▶ WORK ORDER: Repeat the listing exactly. Pictures stay out of your copy.
>>>>>
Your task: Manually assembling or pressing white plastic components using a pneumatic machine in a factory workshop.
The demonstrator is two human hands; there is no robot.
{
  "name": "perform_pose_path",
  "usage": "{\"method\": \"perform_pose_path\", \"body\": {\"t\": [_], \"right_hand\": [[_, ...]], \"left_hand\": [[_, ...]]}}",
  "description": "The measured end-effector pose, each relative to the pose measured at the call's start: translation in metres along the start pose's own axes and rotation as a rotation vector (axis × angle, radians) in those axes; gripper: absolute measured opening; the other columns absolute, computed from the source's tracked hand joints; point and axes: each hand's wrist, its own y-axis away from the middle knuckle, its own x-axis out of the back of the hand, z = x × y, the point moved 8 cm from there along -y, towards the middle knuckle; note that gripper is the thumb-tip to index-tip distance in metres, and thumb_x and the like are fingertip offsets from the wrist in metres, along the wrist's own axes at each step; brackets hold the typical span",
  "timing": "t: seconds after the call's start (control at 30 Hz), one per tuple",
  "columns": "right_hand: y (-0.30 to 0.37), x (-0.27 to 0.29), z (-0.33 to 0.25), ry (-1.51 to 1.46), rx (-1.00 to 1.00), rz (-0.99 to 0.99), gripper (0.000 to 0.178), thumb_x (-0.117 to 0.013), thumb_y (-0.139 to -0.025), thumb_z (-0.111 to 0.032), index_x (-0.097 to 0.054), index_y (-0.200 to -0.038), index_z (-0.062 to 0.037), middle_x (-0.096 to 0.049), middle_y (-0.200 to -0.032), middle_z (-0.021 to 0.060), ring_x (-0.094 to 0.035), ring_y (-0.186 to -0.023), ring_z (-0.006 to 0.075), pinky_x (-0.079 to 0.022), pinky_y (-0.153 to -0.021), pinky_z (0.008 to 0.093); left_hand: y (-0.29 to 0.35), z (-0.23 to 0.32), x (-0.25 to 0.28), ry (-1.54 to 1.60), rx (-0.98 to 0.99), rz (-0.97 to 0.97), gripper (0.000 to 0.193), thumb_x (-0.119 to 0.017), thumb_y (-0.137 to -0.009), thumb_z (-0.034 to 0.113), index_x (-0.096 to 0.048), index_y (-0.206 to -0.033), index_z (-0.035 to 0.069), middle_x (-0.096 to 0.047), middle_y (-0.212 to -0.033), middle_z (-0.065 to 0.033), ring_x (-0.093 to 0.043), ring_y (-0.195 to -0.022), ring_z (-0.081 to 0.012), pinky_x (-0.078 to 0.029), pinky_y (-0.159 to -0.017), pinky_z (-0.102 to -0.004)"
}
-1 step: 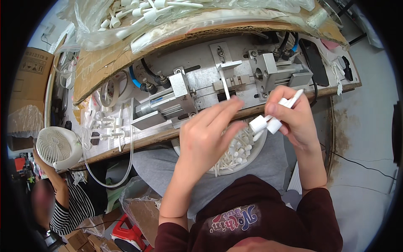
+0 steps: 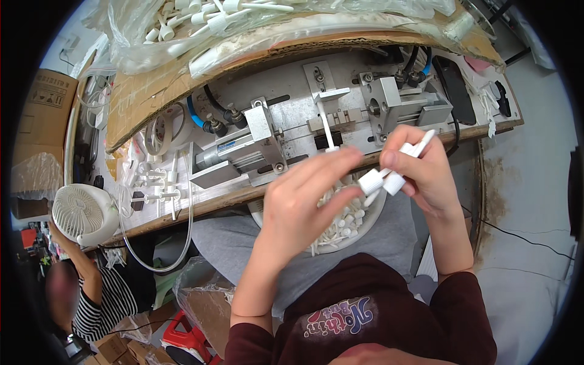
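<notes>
"What's the person's right hand (image 2: 426,176) got?"

"White capped sticks (image 2: 394,184), at least two, pinched between thumb and curled fingers. They're up over the near edge of the desk (image 2: 207,210), caps pointing toward the other hand."

"And the left hand (image 2: 301,204)?"

"Loosely open — fingers stretched out, thumb spread below them, a bit blurred. The palm side is turned from us, so I can't tell whether anything's tucked in there."

"What's that just beyond its fingertips?"

"A single white stick (image 2: 326,126), slanting from a metal bracket (image 2: 331,94) between the two clamps. I can't tell if the fingers touch it."

"And underneath?"

"A basin (image 2: 371,227) on the lap — heaped with more white pieces (image 2: 347,225)."
</notes>
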Motion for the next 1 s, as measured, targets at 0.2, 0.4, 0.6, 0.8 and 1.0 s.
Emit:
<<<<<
▶ RESPONSE:
Your task: Manually assembling or pressing white plastic components using a pneumatic machine in a factory workshop.
The demonstrator is two human hands; there is no robot.
{
  "name": "perform_pose_path",
  "usage": "{\"method\": \"perform_pose_path\", \"body\": {\"t\": [_], \"right_hand\": [[_, ...]], \"left_hand\": [[_, ...]]}}",
  "description": "The measured end-effector pose, each relative to the pose measured at the call's start: translation in metres along the start pose's own axes and rotation as a rotation vector (axis × angle, radians) in those axes; gripper: absolute measured opening; the other columns absolute, computed from the source's tracked hand joints; point and axes: each hand's wrist, its own y-axis away from the middle knuckle, its own x-axis out of the back of the hand, z = x × y, the point moved 8 cm from there along -y, towards the middle knuckle; note that gripper is the thumb-tip to index-tip distance in metres, and thumb_x and the like are fingertip offsets from the wrist in metres, along the wrist's own axes at each step; brackets hold the typical span",
  "timing": "t: seconds after the call's start (control at 30 Hz), one per tuple",
  "columns": "right_hand: y (-0.30 to 0.37), x (-0.27 to 0.29), z (-0.33 to 0.25), ry (-1.51 to 1.46), rx (-1.00 to 1.00), rz (-0.99 to 0.99), gripper (0.000 to 0.178), thumb_x (-0.117 to 0.013), thumb_y (-0.139 to -0.025), thumb_z (-0.111 to 0.032), index_x (-0.097 to 0.054), index_y (-0.200 to -0.038), index_z (-0.062 to 0.037), middle_x (-0.096 to 0.049), middle_y (-0.200 to -0.032), middle_z (-0.021 to 0.060), ring_x (-0.094 to 0.035), ring_y (-0.186 to -0.023), ring_z (-0.006 to 0.075), pinky_x (-0.079 to 0.022), pinky_y (-0.153 to -0.021), pinky_z (0.008 to 0.093); left_hand: y (-0.29 to 0.35), z (-0.23 to 0.32), x (-0.25 to 0.28), ry (-1.54 to 1.60), rx (-0.98 to 0.99), rz (-0.97 to 0.97), gripper (0.000 to 0.193), thumb_x (-0.119 to 0.017), thumb_y (-0.137 to -0.009), thumb_z (-0.034 to 0.113), index_x (-0.096 to 0.048), index_y (-0.206 to -0.033), index_z (-0.035 to 0.069), middle_x (-0.096 to 0.047), middle_y (-0.212 to -0.033), middle_z (-0.065 to 0.033), ring_x (-0.093 to 0.043), ring_y (-0.195 to -0.022), ring_z (-0.081 to 0.012), pinky_x (-0.078 to 0.029), pinky_y (-0.159 to -0.017), pinky_z (-0.102 to -0.004)"
}
-1 step: 
+0 steps: 
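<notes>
"What's the person's right hand (image 2: 426,176) got?"

"White capped sticks (image 2: 394,184), at least two, pinched between thumb and curled fingers. They're up over the near edge of the desk (image 2: 207,210), caps pointing toward the other hand."

"And the left hand (image 2: 301,204)?"

"Loosely open — fingers stretched out, thumb spread below them, a bit blurred. The palm side is turned from us, so I can't tell whether anything's tucked in there."

"What's that just beyond its fingertips?"

"A single white stick (image 2: 326,126), slanting from a metal bracket (image 2: 331,94) between the two clamps. I can't tell if the fingers touch it."

"And underneath?"

"A basin (image 2: 371,227) on the lap — heaped with more white pieces (image 2: 347,225)."
</notes>
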Motion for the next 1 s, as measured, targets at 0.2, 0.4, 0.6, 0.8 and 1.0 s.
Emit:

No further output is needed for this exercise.